## Extracted information

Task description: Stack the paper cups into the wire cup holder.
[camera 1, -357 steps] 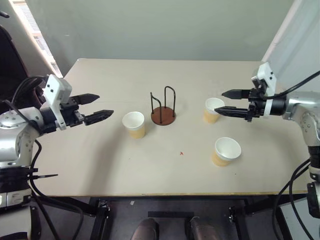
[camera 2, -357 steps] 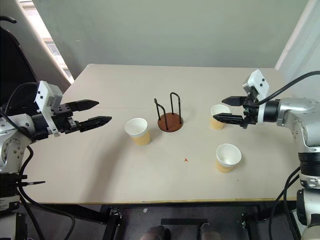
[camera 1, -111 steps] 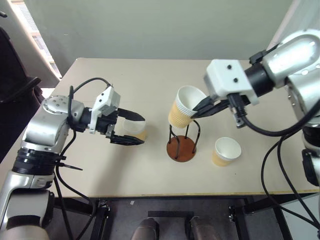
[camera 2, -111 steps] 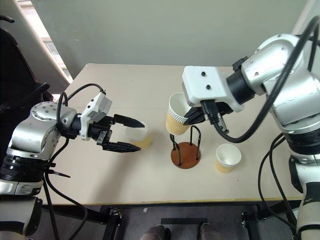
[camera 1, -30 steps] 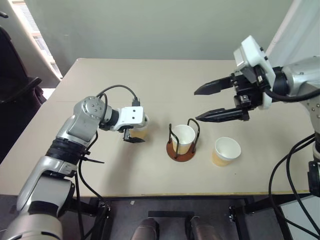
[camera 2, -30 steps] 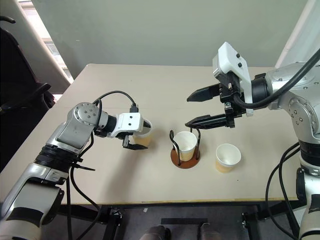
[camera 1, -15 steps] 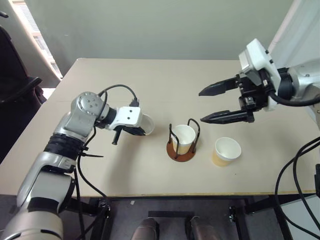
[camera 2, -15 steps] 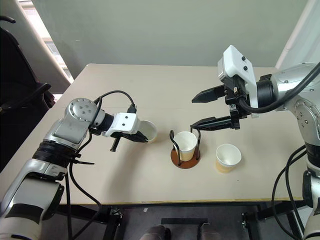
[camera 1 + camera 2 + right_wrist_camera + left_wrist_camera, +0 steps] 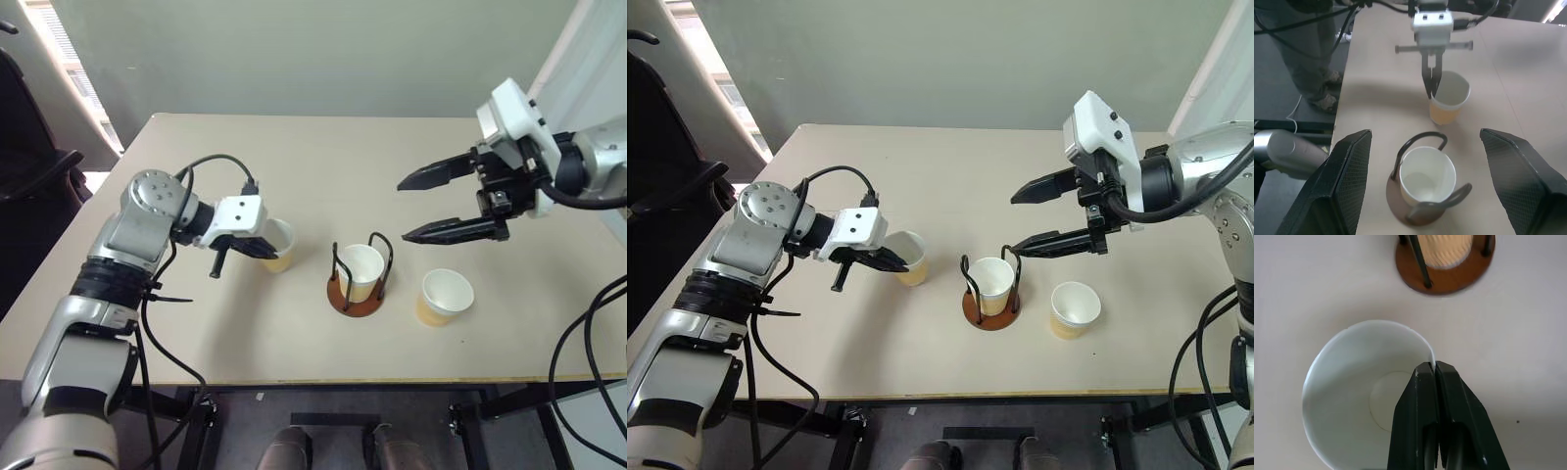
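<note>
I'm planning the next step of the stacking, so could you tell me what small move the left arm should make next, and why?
Probably carry the pinched cup up and across toward the wire cup holder. The left end effector is shut on that cup's rim, one cup already sits upright between the wire arches, and the right end effector hangs open above the table, so the way looks free.

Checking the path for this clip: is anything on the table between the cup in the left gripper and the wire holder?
Nothing visible. The held cup and the wire cup holder are separated by bare table. The holder already contains one cup.
</note>
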Controlling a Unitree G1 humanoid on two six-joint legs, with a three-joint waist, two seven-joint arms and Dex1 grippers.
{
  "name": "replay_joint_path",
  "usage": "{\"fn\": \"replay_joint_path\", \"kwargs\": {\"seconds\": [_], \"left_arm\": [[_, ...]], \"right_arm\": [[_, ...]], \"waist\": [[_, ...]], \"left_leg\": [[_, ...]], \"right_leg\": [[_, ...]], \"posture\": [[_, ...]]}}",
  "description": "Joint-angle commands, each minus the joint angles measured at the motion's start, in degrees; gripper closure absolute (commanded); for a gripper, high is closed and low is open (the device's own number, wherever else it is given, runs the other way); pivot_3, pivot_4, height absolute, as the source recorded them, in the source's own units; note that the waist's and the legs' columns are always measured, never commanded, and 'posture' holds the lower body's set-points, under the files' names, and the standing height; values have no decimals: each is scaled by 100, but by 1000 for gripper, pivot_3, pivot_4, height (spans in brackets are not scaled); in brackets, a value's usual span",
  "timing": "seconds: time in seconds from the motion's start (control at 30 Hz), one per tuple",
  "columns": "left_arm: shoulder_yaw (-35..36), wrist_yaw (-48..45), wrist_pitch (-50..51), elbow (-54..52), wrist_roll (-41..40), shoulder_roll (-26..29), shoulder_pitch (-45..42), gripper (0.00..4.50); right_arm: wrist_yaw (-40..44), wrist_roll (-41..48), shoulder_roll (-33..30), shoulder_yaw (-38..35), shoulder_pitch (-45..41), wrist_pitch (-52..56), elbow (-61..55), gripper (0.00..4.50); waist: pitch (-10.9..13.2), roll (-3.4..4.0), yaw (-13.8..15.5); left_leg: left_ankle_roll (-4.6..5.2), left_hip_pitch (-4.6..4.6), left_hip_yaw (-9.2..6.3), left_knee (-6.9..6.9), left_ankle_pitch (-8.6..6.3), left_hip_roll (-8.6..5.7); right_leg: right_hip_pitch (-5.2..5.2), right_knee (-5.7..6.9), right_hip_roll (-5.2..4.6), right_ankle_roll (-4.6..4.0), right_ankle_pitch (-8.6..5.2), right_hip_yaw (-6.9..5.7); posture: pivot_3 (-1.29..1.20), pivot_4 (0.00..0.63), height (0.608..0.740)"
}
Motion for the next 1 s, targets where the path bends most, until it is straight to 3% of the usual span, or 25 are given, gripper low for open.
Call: {"fn": "replay_joint_path", "kwargs": {"seconds": [0.03, 0.2, 0.37, 0.63, 1.0], "left_arm": [[385, -164, 586, -474, -531, -44, -400, 4476], [615, -327, 1531, -761, -1271, -209, -880, 4476], [487, -362, 1746, -590, -1636, -395, -1335, 4476], [-250, -362, 1311, -71, -1990, -970, -1826, 4476], [-1150, -362, 793, 389, -2300, -1276, -2189, 4476]], "right_arm": [[136, 39, -327, -133, 114, 13, -168, 831], [85, 173, -789, -371, 463, 239, -366, 831], [-103, 306, -1012, -640, 735, 387, -540, 831], [-262, 539, -1378, -1074, 1152, 559, -797, 831], [-392, 667, -1912, -1812, 2030, 491, -825, 831]], "waist": [[-1, -1, 12], [0, -1, 18], [1, -3, 18], [1, -2, 57], [1, -3, 93]], "left_leg": [[1, -1, 0, 1, 0, 0], [2, -8, 1, 4, -2, -2], [3, -3, 4, 4, -2, -2], [12, -6, 3, 28, -7, -5], [44, -29, 11, 83, -38, -17]], "right_leg": [[0, -1, 0, 1, 0, 0], [0, -5, -2, 8, 2, 0], [3, -3, -1, 16, -1, 2], [14, -6, -5, 43, 3, 6], [23, -16, -11, 96, -14, 16]], "posture": [[0, 150, 740], [0, 150, 740], [0, 150, 740], [0, 150, 740], [0, 150, 740]]}}
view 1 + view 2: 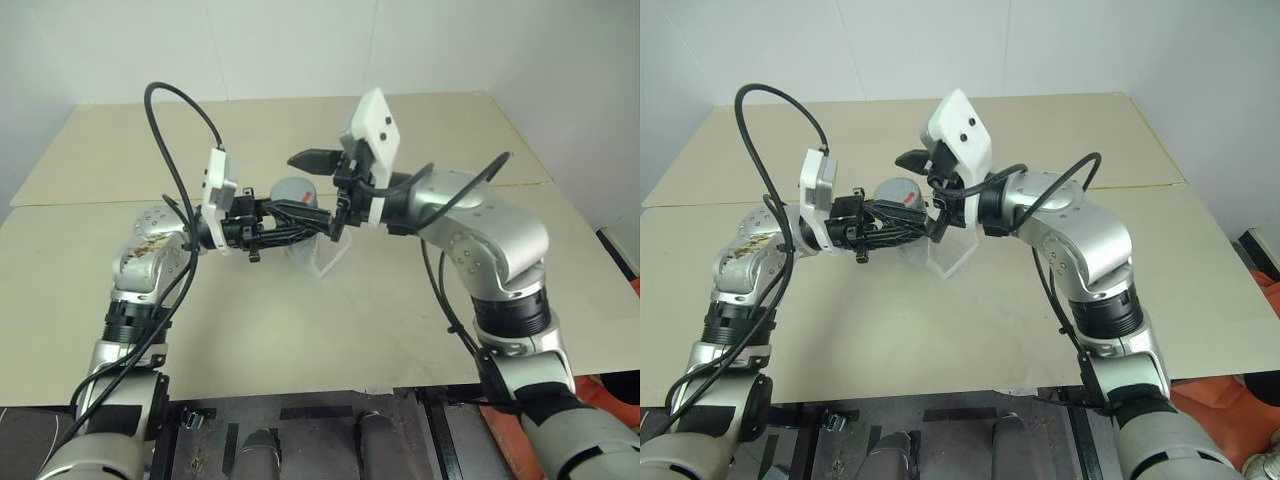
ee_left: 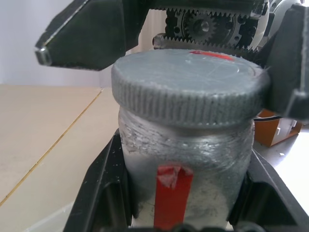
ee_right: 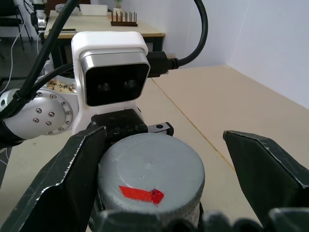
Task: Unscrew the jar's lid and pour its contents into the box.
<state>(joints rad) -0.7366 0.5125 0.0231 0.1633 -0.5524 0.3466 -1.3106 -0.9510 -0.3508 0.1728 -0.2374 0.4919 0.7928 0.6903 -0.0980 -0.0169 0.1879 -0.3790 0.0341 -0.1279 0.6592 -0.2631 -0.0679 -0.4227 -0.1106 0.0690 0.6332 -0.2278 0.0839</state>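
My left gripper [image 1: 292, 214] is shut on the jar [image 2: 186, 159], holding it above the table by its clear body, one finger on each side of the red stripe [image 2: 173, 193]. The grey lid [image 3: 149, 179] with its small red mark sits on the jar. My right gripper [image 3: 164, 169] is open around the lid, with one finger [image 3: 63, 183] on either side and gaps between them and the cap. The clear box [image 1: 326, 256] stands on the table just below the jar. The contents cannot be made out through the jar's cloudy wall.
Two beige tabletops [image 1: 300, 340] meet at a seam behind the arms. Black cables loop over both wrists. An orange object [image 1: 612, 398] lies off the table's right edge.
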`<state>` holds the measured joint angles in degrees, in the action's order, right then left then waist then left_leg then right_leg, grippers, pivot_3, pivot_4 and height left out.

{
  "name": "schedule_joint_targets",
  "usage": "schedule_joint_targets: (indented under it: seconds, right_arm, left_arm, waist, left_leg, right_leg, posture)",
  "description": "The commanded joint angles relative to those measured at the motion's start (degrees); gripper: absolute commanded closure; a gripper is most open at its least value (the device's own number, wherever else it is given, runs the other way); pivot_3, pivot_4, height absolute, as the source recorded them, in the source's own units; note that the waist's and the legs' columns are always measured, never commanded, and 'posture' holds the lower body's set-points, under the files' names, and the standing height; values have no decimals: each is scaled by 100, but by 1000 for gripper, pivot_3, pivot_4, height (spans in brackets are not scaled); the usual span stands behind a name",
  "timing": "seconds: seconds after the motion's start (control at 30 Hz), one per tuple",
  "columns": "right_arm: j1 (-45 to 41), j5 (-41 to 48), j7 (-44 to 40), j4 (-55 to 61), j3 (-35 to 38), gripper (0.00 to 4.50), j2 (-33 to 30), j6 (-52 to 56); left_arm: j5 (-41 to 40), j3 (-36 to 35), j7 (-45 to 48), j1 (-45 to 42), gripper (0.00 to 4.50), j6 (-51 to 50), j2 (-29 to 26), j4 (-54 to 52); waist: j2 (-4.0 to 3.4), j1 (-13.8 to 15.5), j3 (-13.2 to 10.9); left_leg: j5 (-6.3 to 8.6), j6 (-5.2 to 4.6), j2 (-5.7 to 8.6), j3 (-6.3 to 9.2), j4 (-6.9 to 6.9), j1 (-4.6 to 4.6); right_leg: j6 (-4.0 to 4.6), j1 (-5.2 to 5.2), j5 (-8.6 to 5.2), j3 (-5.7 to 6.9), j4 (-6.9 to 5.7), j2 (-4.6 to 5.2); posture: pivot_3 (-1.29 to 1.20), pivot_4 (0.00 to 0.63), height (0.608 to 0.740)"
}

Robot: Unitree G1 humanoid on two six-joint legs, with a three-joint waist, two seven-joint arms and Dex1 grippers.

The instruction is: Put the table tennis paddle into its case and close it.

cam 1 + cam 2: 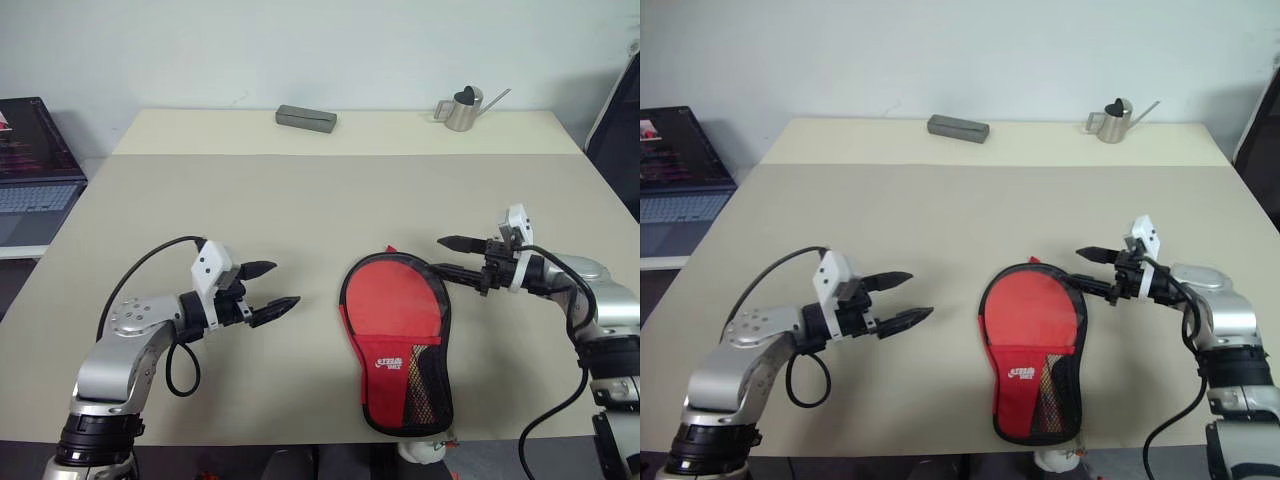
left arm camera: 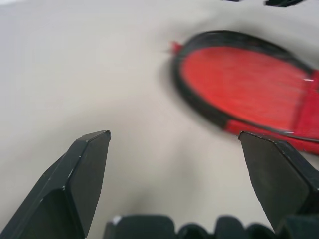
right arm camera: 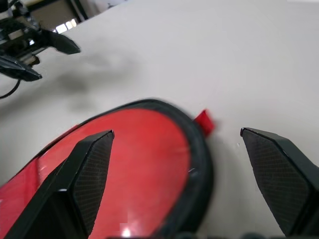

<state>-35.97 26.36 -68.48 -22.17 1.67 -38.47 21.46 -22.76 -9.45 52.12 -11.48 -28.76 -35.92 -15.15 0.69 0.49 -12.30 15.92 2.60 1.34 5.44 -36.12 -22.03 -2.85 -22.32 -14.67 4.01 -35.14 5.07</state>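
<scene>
Clearly the case (image 1: 398, 340) lies low and centre on the worktop (image 1: 300, 190), soft and light, so I'd pinch its stiffer black rim. Left gripper (image 1: 273, 290) and right gripper (image 1: 448, 256) flank it, fingers spread, empty. My right wrist view shows a red tab (image 3: 204, 121) at the rim close up.

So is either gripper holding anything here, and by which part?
Nothing is held. The left gripper and right gripper both stand open above the table, flanking the case.
</scene>
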Motion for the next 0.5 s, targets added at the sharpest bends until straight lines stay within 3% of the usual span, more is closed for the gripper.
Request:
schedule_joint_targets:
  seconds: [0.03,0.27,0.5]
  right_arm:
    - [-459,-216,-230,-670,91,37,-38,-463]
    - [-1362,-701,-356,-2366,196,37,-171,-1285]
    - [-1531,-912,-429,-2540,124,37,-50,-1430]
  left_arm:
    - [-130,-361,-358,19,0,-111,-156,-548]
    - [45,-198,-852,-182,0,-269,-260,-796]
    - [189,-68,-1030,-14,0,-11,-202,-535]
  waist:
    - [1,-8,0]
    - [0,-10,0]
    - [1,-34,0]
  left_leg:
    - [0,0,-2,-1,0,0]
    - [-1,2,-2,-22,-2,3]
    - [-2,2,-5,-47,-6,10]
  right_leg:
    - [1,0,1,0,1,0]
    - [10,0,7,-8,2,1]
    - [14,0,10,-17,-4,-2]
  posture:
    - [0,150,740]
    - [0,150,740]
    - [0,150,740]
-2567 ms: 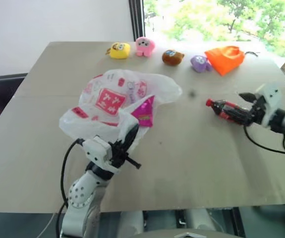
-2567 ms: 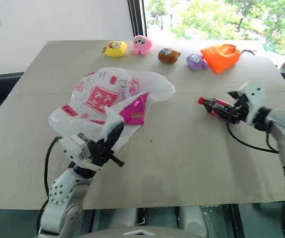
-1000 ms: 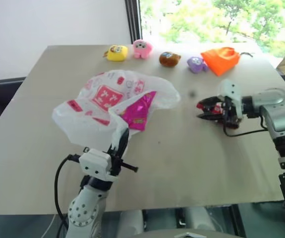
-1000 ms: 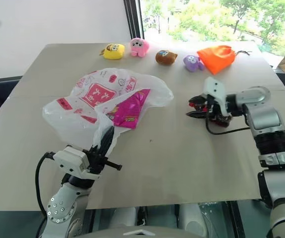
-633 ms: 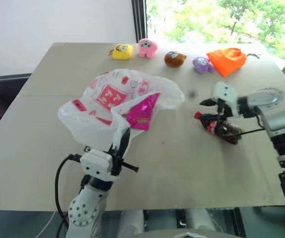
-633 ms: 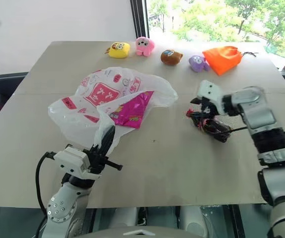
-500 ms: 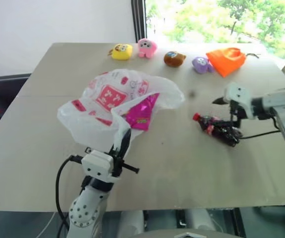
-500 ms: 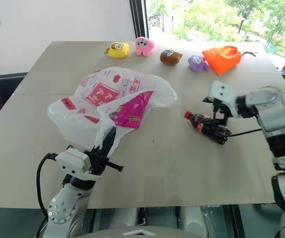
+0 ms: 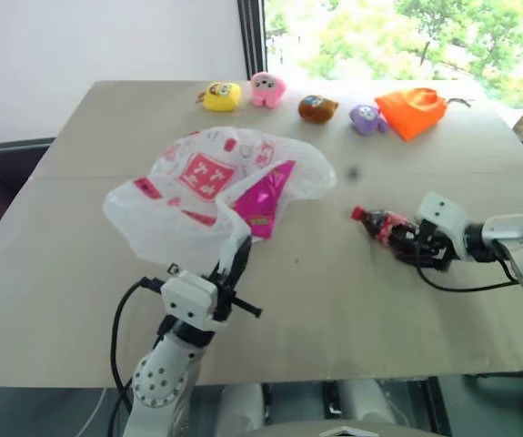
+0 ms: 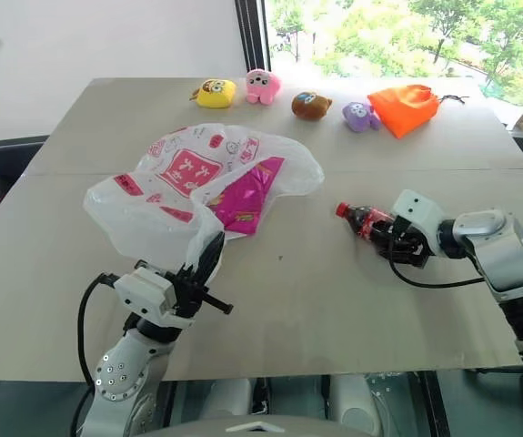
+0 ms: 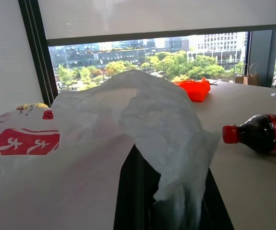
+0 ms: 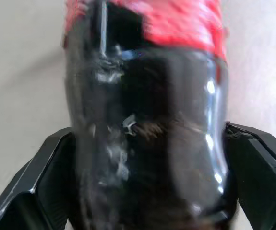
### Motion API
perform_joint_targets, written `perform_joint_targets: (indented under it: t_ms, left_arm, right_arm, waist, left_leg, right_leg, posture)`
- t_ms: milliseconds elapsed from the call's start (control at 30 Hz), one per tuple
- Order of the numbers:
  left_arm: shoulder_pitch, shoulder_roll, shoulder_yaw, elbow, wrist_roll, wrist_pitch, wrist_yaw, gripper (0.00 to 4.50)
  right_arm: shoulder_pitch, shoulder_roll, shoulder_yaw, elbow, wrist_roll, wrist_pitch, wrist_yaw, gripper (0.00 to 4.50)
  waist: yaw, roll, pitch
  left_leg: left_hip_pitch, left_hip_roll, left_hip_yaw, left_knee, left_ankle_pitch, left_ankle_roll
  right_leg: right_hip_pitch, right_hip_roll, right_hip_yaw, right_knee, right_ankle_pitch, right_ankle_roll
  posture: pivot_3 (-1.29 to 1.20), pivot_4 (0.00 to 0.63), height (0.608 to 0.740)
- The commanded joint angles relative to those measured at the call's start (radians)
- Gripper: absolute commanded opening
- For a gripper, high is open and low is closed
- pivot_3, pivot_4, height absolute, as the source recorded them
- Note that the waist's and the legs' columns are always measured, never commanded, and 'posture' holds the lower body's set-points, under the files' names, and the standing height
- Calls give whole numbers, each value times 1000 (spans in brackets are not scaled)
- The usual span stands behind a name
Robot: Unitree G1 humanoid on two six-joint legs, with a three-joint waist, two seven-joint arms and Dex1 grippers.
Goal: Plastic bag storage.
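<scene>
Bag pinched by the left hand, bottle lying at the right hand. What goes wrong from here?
1. The bottle lies on its side at the right hand; round, it may roll or slip on pickup.
2. The left hand pinches only an edge of the plastic bag; the film sags, so the mouth may collapse.
3. The magenta packet sits at that mouth and could get pushed out.

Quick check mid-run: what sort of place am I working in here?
Probably an upper-floor office or lab: a plain table beside a large window overlooking trees and city buildings, with plush toys lined up as props.
</scene>
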Motion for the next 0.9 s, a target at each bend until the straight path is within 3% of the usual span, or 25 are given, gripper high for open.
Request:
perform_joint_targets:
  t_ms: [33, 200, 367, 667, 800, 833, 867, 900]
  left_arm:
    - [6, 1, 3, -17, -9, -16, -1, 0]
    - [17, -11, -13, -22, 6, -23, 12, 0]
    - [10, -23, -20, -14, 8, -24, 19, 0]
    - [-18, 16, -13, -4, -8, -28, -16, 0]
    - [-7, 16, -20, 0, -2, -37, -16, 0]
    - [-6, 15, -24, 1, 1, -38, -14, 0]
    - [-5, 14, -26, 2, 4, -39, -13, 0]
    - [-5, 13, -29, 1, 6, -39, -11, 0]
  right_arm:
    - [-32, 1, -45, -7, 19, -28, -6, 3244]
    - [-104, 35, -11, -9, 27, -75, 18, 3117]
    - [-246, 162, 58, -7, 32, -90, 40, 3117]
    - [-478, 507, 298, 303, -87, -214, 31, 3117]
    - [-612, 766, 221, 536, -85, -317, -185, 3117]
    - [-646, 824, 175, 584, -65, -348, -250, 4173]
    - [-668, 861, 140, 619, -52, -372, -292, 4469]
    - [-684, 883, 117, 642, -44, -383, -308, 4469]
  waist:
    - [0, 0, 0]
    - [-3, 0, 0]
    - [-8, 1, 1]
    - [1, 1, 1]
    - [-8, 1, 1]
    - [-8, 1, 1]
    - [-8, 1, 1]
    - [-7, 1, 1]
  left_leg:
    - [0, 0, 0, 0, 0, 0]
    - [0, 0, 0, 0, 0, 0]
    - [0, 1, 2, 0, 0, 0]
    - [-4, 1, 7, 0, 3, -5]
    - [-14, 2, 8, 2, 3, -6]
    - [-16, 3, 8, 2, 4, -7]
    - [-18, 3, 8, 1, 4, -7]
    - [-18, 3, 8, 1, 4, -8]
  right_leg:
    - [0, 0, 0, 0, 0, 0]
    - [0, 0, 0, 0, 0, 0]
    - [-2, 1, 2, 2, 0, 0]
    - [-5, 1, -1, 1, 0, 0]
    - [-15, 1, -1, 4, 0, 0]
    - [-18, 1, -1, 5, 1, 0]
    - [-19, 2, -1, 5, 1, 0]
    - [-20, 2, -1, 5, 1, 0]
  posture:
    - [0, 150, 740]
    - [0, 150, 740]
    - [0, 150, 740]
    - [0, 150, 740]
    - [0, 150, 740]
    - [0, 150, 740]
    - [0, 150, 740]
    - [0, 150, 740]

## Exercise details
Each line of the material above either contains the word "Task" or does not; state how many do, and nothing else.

## Response box
2